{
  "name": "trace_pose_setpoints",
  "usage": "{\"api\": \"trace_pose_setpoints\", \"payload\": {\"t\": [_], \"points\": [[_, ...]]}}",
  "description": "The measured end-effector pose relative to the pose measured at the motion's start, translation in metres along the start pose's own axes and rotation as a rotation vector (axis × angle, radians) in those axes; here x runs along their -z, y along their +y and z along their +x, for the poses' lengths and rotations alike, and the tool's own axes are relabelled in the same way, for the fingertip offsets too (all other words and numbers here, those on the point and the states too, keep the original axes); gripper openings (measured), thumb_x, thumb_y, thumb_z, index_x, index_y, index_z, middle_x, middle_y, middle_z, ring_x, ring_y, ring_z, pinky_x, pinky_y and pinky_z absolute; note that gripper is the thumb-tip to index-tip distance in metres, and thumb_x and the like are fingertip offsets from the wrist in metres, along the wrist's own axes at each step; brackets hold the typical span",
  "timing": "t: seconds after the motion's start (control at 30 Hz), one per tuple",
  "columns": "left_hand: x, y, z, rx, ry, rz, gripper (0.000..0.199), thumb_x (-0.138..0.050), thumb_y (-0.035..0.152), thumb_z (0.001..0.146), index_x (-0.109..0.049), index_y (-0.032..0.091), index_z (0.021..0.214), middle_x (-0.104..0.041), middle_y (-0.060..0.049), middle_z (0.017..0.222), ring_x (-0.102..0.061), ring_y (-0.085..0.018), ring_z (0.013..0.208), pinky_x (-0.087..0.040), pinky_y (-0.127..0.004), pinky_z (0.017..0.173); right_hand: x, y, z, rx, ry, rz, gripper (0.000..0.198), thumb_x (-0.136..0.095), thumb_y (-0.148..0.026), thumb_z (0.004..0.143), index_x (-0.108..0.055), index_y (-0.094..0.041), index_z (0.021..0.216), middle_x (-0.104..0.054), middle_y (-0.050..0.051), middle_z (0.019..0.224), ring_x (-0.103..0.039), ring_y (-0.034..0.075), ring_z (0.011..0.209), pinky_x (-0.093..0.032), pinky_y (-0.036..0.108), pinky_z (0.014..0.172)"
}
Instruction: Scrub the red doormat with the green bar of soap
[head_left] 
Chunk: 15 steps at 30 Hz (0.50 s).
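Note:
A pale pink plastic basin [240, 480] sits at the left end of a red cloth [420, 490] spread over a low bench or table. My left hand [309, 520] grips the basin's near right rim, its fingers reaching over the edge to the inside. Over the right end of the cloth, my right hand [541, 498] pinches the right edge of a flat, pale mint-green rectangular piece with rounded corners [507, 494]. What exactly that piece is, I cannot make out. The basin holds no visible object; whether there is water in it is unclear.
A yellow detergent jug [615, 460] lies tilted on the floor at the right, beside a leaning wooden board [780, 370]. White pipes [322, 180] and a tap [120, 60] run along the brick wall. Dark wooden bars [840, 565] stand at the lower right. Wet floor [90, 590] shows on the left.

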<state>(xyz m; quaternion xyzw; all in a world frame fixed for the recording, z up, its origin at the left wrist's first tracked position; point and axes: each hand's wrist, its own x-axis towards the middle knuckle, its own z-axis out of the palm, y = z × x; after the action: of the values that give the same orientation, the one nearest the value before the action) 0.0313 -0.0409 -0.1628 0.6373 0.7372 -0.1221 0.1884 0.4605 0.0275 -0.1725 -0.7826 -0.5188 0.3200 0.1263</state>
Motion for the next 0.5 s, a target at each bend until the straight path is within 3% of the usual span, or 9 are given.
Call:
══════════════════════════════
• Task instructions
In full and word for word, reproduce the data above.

• Task answer
{
  "name": "trace_pose_setpoints",
  "usage": "{\"api\": \"trace_pose_setpoints\", \"payload\": {\"t\": [_], \"points\": [[_, ...]]}}",
  "description": "The measured end-effector pose relative to the pose measured at the motion's start, translation in metres along the start pose's own axes and rotation as a rotation vector (axis × angle, radians) in those axes; here x runs along their -z, y along their +y and z along their +x, for the poses' lengths and rotations alike, and the tool's own axes are relabelled in the same way, for the fingertip offsets too (all other words and numbers here, those on the point and the states too, keep the original axes); gripper openings (measured), thumb_x, thumb_y, thumb_z, index_x, index_y, index_z, middle_x, middle_y, middle_z, ring_x, ring_y, ring_z, pinky_x, pinky_y and pinky_z absolute; note that gripper is the thumb-tip to index-tip distance in metres, and thumb_x and the like are fingertip offsets from the wrist in metres, along the wrist's own axes at each step; brackets hold the typical span",
  "timing": "t: seconds after the motion's start (control at 30 Hz), one per tuple",
  "columns": "left_hand: x, y, z, rx, ry, rz, gripper (0.000..0.199), thumb_x (-0.138..0.050), thumb_y (-0.035..0.152), thumb_z (0.001..0.146), index_x (-0.109..0.049), index_y (-0.032..0.091), index_z (0.021..0.214), middle_x (-0.104..0.041), middle_y (-0.060..0.049), middle_z (0.017..0.222), ring_x (-0.102..0.061), ring_y (-0.085..0.018), ring_z (0.013..0.208), pinky_x (-0.087..0.040), pinky_y (-0.127..0.004), pinky_z (0.017..0.173); right_hand: x, y, z, rx, ry, rz, gripper (0.000..0.198), thumb_x (-0.136..0.095), thumb_y (-0.148..0.026), thumb_z (0.004..0.143), index_x (-0.108..0.055), index_y (-0.094..0.041), index_z (0.021..0.216), middle_x (-0.104..0.054), middle_y (-0.050..0.051), middle_z (0.019..0.224), ring_x (-0.103..0.039), ring_y (-0.034..0.075), ring_z (0.011..0.209), pinky_x (-0.093..0.032), pinky_y (-0.036..0.108), pinky_z (0.014..0.172)"
}
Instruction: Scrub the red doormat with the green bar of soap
[head_left] 
Chunk: 15 steps at 30 Hz (0.50 s).
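Note:
A pale pink plastic basin [240, 480] sits at the left end of a red cloth [420, 490] spread over a low bench or table. My left hand [309, 520] grips the basin's near right rim, its fingers reaching over the edge to the inside. Over the right end of the cloth, my right hand [541, 498] pinches the right edge of a flat, pale mint-green rectangular piece with rounded corners [507, 494]. What exactly that piece is, I cannot make out. The basin holds no visible object; whether there is water in it is unclear.
A yellow detergent jug [615, 460] lies tilted on the floor at the right, beside a leaning wooden board [780, 370]. White pipes [322, 180] and a tap [120, 60] run along the brick wall. Dark wooden bars [840, 565] stand at the lower right. Wet floor [90, 590] shows on the left.
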
<state>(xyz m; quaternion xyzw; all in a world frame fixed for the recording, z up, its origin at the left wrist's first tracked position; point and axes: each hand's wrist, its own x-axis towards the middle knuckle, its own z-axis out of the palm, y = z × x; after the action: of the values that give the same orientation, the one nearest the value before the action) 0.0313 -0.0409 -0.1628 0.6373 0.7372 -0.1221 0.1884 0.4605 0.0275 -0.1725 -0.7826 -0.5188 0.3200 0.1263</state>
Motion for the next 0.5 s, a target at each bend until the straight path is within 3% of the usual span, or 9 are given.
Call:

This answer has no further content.